James Van Rhee, MS, PA-C, associate professor and director of the Physician Assistant (PA) Program, said the event plays an important part in the program’s curriculum.
“The focus of the research project is for our students to learn to use evidence-based medicine,” he said. “Promoting scholarly activity is important, and it is important that they question how and why processes and procedures are in place and to understand how to analyze scientific articles and data themselves.”

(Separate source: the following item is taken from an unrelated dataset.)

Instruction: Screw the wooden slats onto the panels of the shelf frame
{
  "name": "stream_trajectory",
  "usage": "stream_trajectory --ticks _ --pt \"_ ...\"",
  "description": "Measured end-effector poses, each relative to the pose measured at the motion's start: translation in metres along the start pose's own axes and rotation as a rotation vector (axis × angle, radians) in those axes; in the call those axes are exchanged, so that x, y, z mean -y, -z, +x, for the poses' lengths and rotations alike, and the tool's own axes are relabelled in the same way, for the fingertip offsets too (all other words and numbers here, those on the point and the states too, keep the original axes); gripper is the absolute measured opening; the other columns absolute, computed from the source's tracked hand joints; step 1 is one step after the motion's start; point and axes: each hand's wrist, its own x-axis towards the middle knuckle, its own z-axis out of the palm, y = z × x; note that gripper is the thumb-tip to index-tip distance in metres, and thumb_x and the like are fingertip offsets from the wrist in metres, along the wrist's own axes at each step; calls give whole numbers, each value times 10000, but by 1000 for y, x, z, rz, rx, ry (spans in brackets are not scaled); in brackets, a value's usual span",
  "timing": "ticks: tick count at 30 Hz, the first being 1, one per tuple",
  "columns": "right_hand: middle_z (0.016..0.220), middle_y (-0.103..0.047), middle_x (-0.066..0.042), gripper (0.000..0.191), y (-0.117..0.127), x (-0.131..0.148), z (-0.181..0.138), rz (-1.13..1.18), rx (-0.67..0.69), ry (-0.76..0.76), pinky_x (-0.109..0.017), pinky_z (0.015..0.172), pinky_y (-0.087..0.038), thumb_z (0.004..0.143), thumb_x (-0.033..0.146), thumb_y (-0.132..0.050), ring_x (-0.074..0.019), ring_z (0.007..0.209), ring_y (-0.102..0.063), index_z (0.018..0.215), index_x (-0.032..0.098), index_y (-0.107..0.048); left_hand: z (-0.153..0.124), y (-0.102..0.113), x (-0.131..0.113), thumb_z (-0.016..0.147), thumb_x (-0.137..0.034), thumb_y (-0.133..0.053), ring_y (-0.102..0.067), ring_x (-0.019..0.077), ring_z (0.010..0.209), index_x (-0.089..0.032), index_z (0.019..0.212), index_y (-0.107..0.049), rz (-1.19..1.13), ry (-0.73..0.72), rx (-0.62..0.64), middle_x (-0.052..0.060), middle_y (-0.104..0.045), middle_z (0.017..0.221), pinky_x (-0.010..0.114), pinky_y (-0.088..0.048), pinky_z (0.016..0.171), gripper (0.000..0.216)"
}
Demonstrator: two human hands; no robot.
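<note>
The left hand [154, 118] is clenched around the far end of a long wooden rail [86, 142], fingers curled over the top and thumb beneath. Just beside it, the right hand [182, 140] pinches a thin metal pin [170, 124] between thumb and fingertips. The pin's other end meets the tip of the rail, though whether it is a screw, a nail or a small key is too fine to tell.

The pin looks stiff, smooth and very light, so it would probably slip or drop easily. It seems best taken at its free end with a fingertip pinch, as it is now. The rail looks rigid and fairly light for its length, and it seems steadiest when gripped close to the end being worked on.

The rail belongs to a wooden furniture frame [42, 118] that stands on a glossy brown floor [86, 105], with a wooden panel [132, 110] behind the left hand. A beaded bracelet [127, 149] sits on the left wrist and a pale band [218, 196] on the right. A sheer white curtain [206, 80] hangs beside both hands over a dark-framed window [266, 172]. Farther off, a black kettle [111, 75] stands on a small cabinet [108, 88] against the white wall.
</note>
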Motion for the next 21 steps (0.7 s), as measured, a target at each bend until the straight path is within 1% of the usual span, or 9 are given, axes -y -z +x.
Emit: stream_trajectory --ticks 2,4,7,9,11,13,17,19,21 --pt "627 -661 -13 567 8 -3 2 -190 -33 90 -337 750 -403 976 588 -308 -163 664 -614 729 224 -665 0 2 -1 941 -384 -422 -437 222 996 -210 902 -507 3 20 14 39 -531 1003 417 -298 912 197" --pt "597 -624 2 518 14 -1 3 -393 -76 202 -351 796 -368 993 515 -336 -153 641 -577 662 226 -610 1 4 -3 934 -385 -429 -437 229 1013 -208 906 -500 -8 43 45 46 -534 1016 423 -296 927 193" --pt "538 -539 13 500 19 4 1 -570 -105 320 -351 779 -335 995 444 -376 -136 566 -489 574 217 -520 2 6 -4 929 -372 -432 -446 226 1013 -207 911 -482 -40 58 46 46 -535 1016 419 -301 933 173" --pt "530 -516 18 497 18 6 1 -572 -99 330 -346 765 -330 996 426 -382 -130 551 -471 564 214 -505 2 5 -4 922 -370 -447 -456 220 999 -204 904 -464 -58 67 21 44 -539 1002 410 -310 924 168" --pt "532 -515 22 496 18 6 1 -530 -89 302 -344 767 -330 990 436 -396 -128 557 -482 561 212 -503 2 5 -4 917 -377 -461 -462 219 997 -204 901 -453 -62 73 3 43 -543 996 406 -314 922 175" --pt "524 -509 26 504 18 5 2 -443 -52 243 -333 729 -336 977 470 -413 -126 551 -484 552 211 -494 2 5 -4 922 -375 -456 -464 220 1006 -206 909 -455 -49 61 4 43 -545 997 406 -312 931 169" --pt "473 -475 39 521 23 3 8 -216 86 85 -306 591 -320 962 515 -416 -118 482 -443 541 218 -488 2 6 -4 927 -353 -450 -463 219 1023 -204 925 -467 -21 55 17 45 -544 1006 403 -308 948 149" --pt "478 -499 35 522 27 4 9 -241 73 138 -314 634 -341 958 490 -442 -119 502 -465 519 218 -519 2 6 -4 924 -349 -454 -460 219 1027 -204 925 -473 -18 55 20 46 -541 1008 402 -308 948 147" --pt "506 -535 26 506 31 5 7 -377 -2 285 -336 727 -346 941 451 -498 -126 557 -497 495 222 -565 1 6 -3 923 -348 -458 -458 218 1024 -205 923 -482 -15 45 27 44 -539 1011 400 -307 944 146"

The PA program offers a master’s degree in medical science and is an innovative 24-month curriculum featuring lectures, small group discussions, clinical experiences, and problem-based learning. The clinical year consists of seven required rotations and a vast number of possible electives. Clinical sites are located throughout the Chicago area.
While on clinical rotations in their second year, students work on a master project. This final component of the curriculum is a research paper and presentation about a clinical question. Projects spanned topics from reduction of surgical site infections and racial disparities in hospice to lateral ankle sprain interventions and melanoma treatments.
While in clinic, second-year PA student Shannon Crabtree did not like the treatment plan for a certain patient and decided to do her project on a different potential therapy.
“The doctor told me to look into what treatment I think I would give and I was able to make a research project out of it,” she said.
Her presentation, “Preventing Acute Kidney Injury in High-Risk Patients by Using Fenoldopam,” explored studies that used the drug and tested its effectiveness. For Crabtree, PA Research Day is more than just a presentation.
“It shows how far we’ve grown from our first year,” she said. “And that we are moving from students to clinicians. This day is like a sendoff before graduation.”
In addition to faculty and staff members, first-year PA students also attended.
“The presentations are interesting to listen to and it is good to get a sense of the variety of topics since we will be doing this next year,” said first-year Anna Marie Stastny. “Next year we will be starting our clinical experiences and I like hearing what my peers are exposed to in practice. We will be able to put what we have been learning and studying in the classroom and bring it to the clinic.”